Self-Caused Anxiety & Abandonment
Look, even I know the anxiety that gets created when someone doesn’t text back for a couple of hours – let alone for a couple of days, that sometimes I fall victim to my own “don’t triple text” rule. But reality check, that’s just the way it is: because no matter how important you think your text is, the other party only needs to put their phones aside and disregard your entire existence for that moment. That’s something you can’t do in-person; someone can’t ignore you when you’re face-to-face (believe me, I’ve tried).
The more time that passes without a reply, the harder that little voice inside you is gonna say you’re being sidelined. What’s worse is when you’ve forgotten about sending out a text, only to realize that you’ve been ignored hours later, when you notice you still haven’t received that darn reply. Back to the anxiety you were building up? Well, I’d like to believe that the number of hours ignored is proportional to the intensity of abandonment and shame you’ll feel.
Well, it’s ’cause you’d be on edge until you get (or don’t get) that answer, and everyone knows this is compounded by the dreaded “Blue Tick”. Officially, it’s called a Read Receipt – and I believe they’re one of the 21st century’s absolute worst ideas ever. When people have Read Receipts turned on (which I do), they alert everybody to exactly when they’ve read your text message – it’s because I’m trying to tell you that: “Yes, I saw your message but I’m just really busy right now and will answer later”. Yet, who knows how many times people (and I) have misinterpreted that the other party wants you to know that they saw your message and is purposely ignoring you. Bummer!

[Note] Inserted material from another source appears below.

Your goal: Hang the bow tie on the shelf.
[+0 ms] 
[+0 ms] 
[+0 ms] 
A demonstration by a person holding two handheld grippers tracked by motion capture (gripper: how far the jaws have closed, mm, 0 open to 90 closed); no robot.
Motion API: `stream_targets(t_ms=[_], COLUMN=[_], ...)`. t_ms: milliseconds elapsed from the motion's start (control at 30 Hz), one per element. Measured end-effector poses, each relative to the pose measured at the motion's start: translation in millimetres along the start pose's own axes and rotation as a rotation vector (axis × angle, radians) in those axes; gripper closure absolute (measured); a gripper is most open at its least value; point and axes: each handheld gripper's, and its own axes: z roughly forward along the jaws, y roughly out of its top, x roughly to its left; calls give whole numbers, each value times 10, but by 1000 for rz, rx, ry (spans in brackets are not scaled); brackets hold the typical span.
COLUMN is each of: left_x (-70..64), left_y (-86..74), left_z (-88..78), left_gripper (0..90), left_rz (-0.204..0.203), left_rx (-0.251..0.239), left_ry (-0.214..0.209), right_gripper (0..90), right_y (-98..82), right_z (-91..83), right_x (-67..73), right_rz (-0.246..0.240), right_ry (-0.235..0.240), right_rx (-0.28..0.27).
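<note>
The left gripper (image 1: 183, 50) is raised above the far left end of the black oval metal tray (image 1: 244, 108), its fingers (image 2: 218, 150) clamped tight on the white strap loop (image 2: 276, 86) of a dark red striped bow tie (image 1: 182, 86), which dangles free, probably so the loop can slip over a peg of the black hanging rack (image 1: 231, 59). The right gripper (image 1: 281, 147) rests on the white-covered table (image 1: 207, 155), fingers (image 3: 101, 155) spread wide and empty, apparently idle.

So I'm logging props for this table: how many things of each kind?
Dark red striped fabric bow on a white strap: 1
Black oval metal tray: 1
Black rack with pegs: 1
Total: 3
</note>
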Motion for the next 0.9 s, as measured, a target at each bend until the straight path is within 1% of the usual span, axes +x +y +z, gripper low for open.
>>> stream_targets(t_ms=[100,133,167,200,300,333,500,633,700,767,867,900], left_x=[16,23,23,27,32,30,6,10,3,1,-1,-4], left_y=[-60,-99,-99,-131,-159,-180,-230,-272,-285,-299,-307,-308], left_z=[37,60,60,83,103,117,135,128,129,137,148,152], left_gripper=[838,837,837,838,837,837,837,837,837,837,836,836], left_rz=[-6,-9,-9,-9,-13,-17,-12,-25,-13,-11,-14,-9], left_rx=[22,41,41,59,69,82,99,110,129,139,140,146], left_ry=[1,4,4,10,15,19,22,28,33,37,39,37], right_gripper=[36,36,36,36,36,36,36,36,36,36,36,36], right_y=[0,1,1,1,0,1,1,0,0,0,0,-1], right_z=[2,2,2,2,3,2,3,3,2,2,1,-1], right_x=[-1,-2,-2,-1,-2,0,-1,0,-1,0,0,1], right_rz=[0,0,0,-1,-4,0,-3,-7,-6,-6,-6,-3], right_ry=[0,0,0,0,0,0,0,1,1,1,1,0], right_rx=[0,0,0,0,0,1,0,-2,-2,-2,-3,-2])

Stop Small Talk Texts, Think True Connection
In hindsight, I’m not proud that I’ve told several people off when I’ve gotten really, really, tired of random text messages that have no substance at all (sometimes leading to us never texting again), but I honestly sometimes don’t see what you want my responses to be here. I’ve gotten random messages about how someone’s room is so cold that they need a jacket, or received a photo of someone’s Starbucks with an upset emoji because it doesn’t taste good, or that maybe they’ve finished their exam paper outta nowhere, with no other contexts what so ever.
It’s mundane updates about your day, that I didn’t ask for, and if you really wanted to talk about, could’ve included what exactly about it and not leave me with no entry to meaningfully reply you with. More essentially, it’s Small Talk, and it’s meant to be light and fun. However, the truth is that small talk enables two parties to have an entire conversation without any real substance. Instead, the conversation is flat and boring, where it’s just a game of ping-pong, with the conversation ball moving in a straight line, all the damn time. It’s predictable messages, with predictable replies, and I frankly get inextricably tired of it.
Borrowing this beautiful quote from Laurie Helgoe who originally meant it for Introverts, but I think highly applies to texting as well, is that: “We hate small talk because we hate the barrier it creates between people.”
Well, when does the conversation end? Is it over when one of you feels that it’s done? What if I think it’s done, but the other person didn’t, so they think they’re being ignored? How have we gotten ourselves into this overly-social mess, of constantly being in communication with every single person, at every hour of the day? Why am I asking you so many questions?
At the crux of it all, we don’t even give each other chances to “have distance make the heart grow fonder” because we’re always in the middle of a digital text conversation either way. I guess that’s: why sometimes I don’t text back.